Your task
Pick out the lines below that include the string "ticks".

Dataset section
■ ■ ■
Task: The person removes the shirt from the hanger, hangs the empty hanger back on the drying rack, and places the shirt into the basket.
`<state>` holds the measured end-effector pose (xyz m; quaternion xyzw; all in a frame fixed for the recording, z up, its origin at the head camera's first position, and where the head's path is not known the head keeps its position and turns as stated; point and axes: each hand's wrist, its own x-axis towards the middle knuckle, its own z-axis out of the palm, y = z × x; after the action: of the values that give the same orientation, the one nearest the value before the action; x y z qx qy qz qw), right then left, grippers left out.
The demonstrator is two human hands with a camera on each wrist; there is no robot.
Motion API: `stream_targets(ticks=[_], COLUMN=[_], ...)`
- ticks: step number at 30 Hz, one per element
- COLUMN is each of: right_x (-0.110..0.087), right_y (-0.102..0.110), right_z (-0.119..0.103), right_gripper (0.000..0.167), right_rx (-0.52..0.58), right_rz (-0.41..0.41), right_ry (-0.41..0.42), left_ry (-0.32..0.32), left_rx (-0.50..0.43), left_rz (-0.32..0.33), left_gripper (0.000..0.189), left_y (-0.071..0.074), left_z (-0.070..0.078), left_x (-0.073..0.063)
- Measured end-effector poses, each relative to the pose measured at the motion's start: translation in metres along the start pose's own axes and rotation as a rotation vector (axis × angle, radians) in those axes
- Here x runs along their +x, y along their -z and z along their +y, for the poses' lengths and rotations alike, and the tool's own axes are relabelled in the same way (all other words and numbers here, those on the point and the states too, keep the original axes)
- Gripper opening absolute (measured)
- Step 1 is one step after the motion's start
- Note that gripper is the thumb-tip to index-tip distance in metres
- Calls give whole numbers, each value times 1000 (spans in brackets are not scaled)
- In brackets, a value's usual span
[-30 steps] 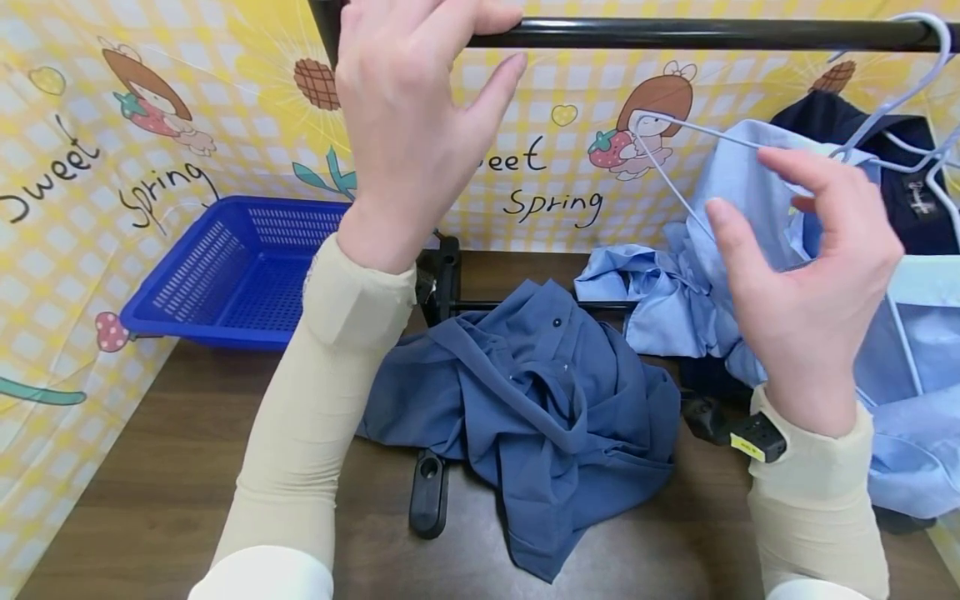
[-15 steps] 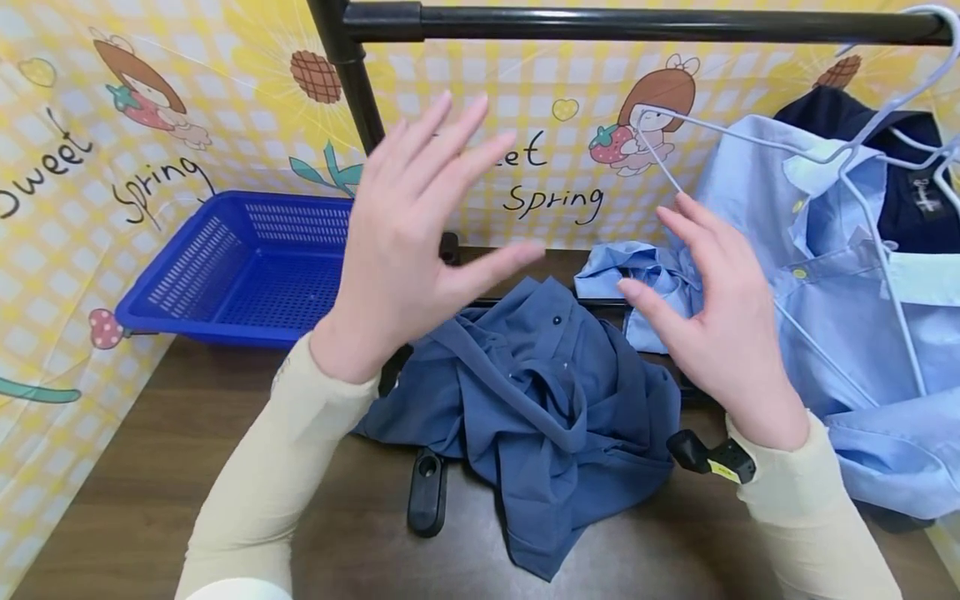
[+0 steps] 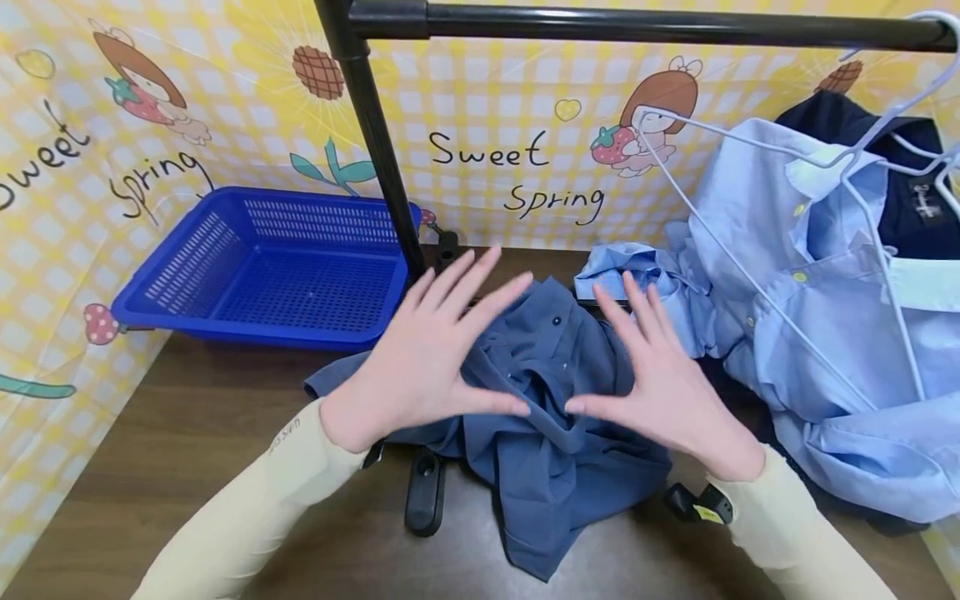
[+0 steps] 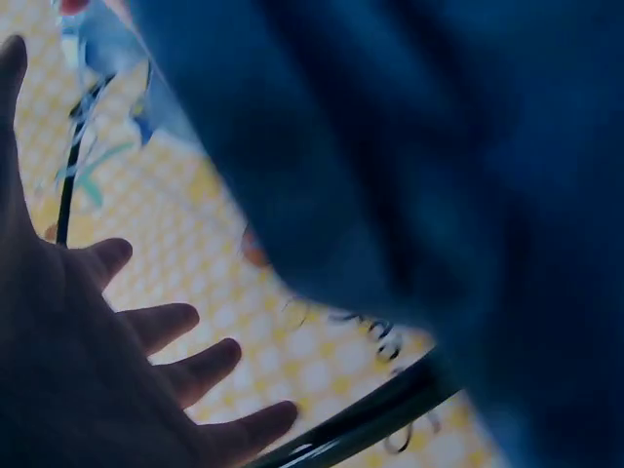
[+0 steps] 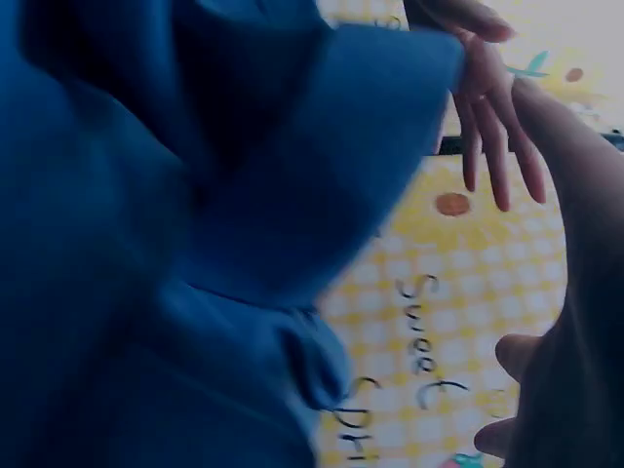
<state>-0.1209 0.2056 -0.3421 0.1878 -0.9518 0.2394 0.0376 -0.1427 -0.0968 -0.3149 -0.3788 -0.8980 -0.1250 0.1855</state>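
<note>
A crumpled dark blue-grey shirt [image 3: 540, 500] lies in a heap on the wooden table, its buttoned part uppermost. Over its left side my left hand [image 3: 427, 358] is spread, fingers straight and holding nothing. My right hand [image 3: 660, 383] mirrors it over the shirt's right side, fingers also straight and apart. Both thumbs point toward each other above the middle of the heap. In the left wrist view the shirt [image 4: 390, 146] fills the right side beside my spread fingers. The right wrist view has the shirt [image 5: 244, 195] on the left, with both hands visible.
A blue plastic basket [image 3: 247, 333] stands at the back left, behind a black rack post [image 3: 382, 158]. The rack's bar [image 3: 637, 25] crosses the top. At right, light blue shirts [image 3: 750, 200] and a white wire hanger [image 3: 750, 283] hang. A black rack foot [image 3: 425, 500] sits in front.
My left hand has let go of the rack bar and come down over the dark shirt. My right hand has moved left and down from beside the hanger to above the same shirt.
</note>
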Motion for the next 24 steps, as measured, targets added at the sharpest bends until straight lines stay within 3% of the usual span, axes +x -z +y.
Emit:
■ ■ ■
Answer box
Motion API: `stream_targets(ticks=[_], COLUMN=[_], ...)`
- ticks: step number at 30 Hz, one per element

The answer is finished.